All of this makes it relatively difficult to interpret such forms without deep understanding of the grammar of the language. More importantly, it is almost impossible to search for some morphosyntactic values using glosses. For example, “first person forms of all verbs” could hardly be found because the person is expressed rather differently in different tense forms of Udmurt verbs.

There are also additional reasons why glosses are not always the most transparent tool for morphosyntactic annotation:

  • With glosses, you have to split the word into segmental morphemes. Sometimes it not easy to do, especially in the case of non-concatenative morphology, or when using an established orthography where letter boundaries do not coincide with phoneme boundaries.

  • There is an issue of values expressed by the absence of some morpheme or morphemes. Such values either have to be written as null morphemes (e.g. table-0 glossed as table-SG) or have to be mentioned as glosses for covert categories in brackets (e.g. table glossed as table[SG]). The former option is so verbose that it is usually too incovenient to use. The latter is also difficult to use consistently; besides, it is not supported by software like FieldWorks.
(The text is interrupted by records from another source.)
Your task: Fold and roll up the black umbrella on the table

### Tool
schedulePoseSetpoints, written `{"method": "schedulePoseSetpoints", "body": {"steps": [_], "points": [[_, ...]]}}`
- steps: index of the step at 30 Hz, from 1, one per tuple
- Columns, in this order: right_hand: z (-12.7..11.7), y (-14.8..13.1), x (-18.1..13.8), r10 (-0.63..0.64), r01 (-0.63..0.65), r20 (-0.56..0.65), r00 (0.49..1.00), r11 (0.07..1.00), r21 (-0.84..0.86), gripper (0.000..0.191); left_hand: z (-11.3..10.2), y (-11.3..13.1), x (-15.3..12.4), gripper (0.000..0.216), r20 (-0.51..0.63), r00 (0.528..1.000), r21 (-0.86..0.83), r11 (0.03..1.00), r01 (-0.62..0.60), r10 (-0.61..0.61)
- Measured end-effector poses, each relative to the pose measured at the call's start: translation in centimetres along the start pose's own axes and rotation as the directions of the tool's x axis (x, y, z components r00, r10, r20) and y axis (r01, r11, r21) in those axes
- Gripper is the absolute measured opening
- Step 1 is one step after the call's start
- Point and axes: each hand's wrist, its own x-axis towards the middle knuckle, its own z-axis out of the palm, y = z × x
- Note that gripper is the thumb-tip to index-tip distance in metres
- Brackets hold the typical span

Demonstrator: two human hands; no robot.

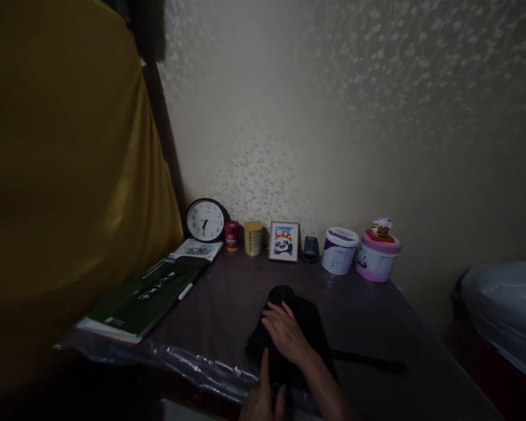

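Right now my right hand (284,330) lies flat, unclenched, on a black cloth (304,318) on the counter (228,304); my left hand (263,394) pinches its near edge. No label is readable.

1. Right hand (284,331): laid flat, palm down, fingers (273,314) spread and pointing up-left, away from the body.
2. Right wrist and forearm (326,389): running down to the right and out at the bottom edge, bare.
3. Left hand (261,397): low at the bottom edge, only partly in view, loosely curled, one finger stretched straight up toward the right hand.
4. Both hands close together, left just below right, not touching.
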Motion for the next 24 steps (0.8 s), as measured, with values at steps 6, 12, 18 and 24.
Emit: {"method": "schedulePoseSetpoints", "body": {"steps": [6, 12, 18, 24], "points": [[-0.8, -4.1, -3.2, -0.085, 0.042, 0.144, 0.986, 0.959, 0.282, 0.034, 0.0, -0.2, 0.1, 0.065, 0.029, 1.000, -0.021, 1.000, 0.000, 0.000], [-0.8, -2.1, -4.8, 0.189, -0.156, -0.097, 0.977, 0.947, 0.280, 0.033, -0.2, 0.3, -0.2, 0.067, -0.024, 0.999, -0.050, 0.998, -0.027, 0.026], [0.9, -2.6, -5.6, 0.056, -0.050, -0.045, 0.997, 0.991, 0.127, 0.033, -0.4, 0.3, -0.3, 0.075, -0.063, 0.995, -0.184, 0.979, -0.085, 0.075], [0.0, -4.3, -5.0, 0.000, 0.001, -0.010, 1.000, 0.992, 0.129, 0.033, -1.2, 0.5, -0.4, 0.082, -0.062, 0.989, -0.298, 0.944, -0.143, 0.131]]}}
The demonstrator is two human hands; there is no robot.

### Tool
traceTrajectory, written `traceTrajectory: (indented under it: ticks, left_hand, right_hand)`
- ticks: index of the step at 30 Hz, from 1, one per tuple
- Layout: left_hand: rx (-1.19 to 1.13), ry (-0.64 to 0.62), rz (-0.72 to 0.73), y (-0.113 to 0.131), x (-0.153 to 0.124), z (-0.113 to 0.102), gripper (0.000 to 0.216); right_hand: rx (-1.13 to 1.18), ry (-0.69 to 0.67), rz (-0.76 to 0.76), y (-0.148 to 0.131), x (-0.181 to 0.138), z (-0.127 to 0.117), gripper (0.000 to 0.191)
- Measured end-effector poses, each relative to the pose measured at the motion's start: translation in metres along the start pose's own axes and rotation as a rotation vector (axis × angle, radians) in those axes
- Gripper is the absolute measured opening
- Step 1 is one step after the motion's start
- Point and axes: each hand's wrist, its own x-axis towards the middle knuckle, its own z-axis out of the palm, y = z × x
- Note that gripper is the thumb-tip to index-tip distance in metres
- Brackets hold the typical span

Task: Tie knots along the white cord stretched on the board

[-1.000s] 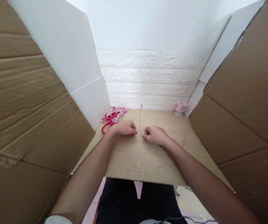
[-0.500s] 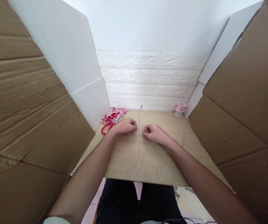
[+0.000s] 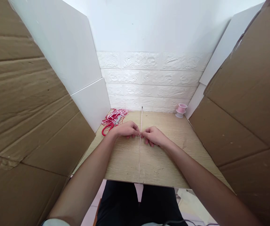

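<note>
A pale pink cord (image 3: 139, 160) runs taut down the middle of the wooden tabletop, from a small dark hook (image 3: 142, 107) at the back to the front edge. Its far stretch looks thicker and knotted. My left hand (image 3: 129, 129) pinches a thin thread at the cord from the left. From the right, my right hand (image 3: 154, 136) pinches thread at the same spot, its other fingers curled loosely below. A small loop of thread (image 3: 139, 135) shows between the fingertips, which nearly meet over the cord.
Red-handled scissors (image 3: 107, 128) lie at the back left beside a heap of red, pink and white threads (image 3: 116, 115). Spools of pink and white thread (image 3: 181, 110) stand at the back right. Cardboard walls (image 3: 31, 103) flank both sides.
Both hands were apart on either side of the cord with fingers curled. Now their fingertips have come together at it, and a small thread loop shows there.
</note>
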Motion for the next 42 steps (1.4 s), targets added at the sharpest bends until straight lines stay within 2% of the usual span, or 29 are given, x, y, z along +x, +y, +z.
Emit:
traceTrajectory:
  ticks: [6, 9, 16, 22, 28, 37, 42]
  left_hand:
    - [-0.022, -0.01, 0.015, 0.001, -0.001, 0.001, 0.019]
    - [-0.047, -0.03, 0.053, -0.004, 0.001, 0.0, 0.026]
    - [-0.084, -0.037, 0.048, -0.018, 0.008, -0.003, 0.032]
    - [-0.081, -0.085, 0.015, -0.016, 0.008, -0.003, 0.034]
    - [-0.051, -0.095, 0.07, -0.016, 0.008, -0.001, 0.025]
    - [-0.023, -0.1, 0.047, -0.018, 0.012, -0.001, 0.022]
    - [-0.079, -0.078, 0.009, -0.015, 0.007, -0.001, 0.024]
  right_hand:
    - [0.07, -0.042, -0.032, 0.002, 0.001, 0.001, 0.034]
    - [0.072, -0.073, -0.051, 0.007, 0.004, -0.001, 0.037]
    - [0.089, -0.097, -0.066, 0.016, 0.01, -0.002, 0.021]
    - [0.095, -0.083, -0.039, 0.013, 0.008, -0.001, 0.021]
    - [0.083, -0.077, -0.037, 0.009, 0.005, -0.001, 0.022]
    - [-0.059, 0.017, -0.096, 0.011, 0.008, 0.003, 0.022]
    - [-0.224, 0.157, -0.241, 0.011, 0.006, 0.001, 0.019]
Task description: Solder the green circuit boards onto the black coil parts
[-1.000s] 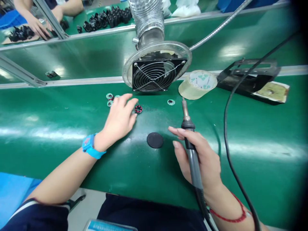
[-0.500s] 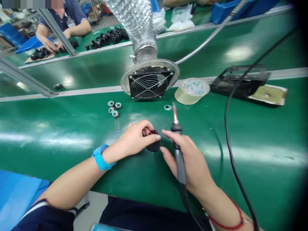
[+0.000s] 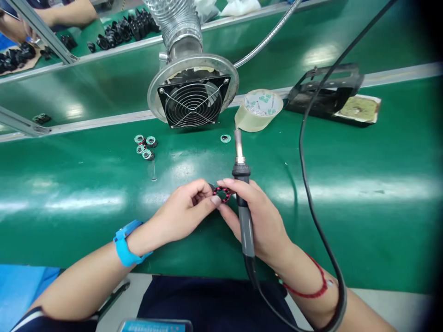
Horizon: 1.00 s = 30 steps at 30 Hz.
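My left hand (image 3: 185, 211) pinches a small black ring part with red windings (image 3: 222, 194) just above the green table (image 3: 363, 221). My right hand (image 3: 260, 220) touches the same ring with its fingertips while its palm and other fingers grip a soldering iron (image 3: 243, 203), tip pointing away from me. A black round pad lies under my hands, hidden by them.
Several small green-and-silver ring parts (image 3: 144, 145) lie at the left, one more (image 3: 225, 138) near the iron's tip. A fume extractor fan (image 3: 193, 102), a tape roll (image 3: 259, 109) and an iron stand with sponge (image 3: 327, 94) stand behind. The iron's cable (image 3: 313, 203) loops on the right. Another person's hand (image 3: 20, 28) works at the far bench.
My left hand took the red-wound ring from beside the fan and brought it near me. My right hand closed in with the iron and now touches the ring too.
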Each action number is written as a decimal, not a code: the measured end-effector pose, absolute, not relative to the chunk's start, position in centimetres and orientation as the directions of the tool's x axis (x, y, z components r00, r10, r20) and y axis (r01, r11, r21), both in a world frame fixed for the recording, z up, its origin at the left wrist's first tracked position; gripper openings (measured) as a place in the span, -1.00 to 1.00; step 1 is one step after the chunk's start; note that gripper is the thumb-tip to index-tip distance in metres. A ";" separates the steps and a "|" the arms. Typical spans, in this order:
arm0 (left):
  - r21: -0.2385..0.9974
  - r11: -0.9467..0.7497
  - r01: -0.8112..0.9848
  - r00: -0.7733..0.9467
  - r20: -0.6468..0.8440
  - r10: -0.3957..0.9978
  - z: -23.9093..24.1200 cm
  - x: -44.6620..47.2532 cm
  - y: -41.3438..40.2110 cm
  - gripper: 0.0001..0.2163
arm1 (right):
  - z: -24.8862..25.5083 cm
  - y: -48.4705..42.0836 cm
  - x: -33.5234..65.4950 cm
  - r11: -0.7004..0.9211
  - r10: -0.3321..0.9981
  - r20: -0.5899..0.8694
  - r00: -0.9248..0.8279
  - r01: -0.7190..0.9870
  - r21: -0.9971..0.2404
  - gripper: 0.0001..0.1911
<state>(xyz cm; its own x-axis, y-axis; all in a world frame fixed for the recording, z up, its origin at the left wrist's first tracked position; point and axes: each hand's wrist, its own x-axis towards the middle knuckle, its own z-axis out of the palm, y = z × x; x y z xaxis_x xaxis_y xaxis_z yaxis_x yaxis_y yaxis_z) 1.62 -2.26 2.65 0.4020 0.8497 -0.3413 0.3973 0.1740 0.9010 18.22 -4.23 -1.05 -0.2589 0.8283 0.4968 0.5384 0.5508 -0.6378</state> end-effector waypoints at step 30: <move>0.862 0.467 0.197 0.363 -0.507 0.782 2.2 0.3 -2.0 -0.80 | -1.2 -4.0 17.4 0.560 0.817 0.489 -0.307 0.628 -0.541 -0.64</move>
  • With glossing, it is not so easy to distinguish between lexical and grammatical/functional morphemes, at least for a machine. If you see a word glossed as table-SG, how does the computer now that SG is a grammatical gloss that has to be searchable as such, while table is a lexical gloss (translation of the stem)? Certain conventions could help, such as reserving the uppercase for grammatical glosses, but they do not yield unambiguous results. For example, the 1sg English pronoun I would be indistinguishable from a grammatical gloss because it is uppercase. Also, sometimes linguists gloss “small words” with uncertain meaning as e.g. PTCL or INTERJ.

Nevetheless, glosses can also be useful, for example because they provide positional information absent in the tags. The tags are usually interpreted as a sack of values: their mutual order has no connection to the mutual order of the morphemes that express those values (which comes as no surprise, since there is no one-to-one correspondence between morphemes and grammatical values). Glosses, on the other hand, contain this information. This might be important for morphologically rich languages. For example, Udmurt has a number of derivational verbal suffixes, such as passive or causative, that can have different mutual order, determined by their scope. If you have glosses, you can search for all verbs where a passive is followed by a causative, but not vice versa. With mere tags that would be impossible.

All in all, both representations of grammatical information can be useful, but tags are probably better suited for corpus search purposes.

Glosses-to-tags conversion

If you only have glosses in your corpus, Tsakorpus source convertors offer a possibility of converting them into grammatical tags. This way, both kinds of information will be available for search. To do so, you will have to prepare a set of rules that will tell the source convertor which tags to add for which gloss or combination of glosses.

It is worth noting that the part-of-speech tag is present in the texts annotated in FieldWorks or Toolbox, so there is no need to extract the POS information from glosses (which would be very difficult).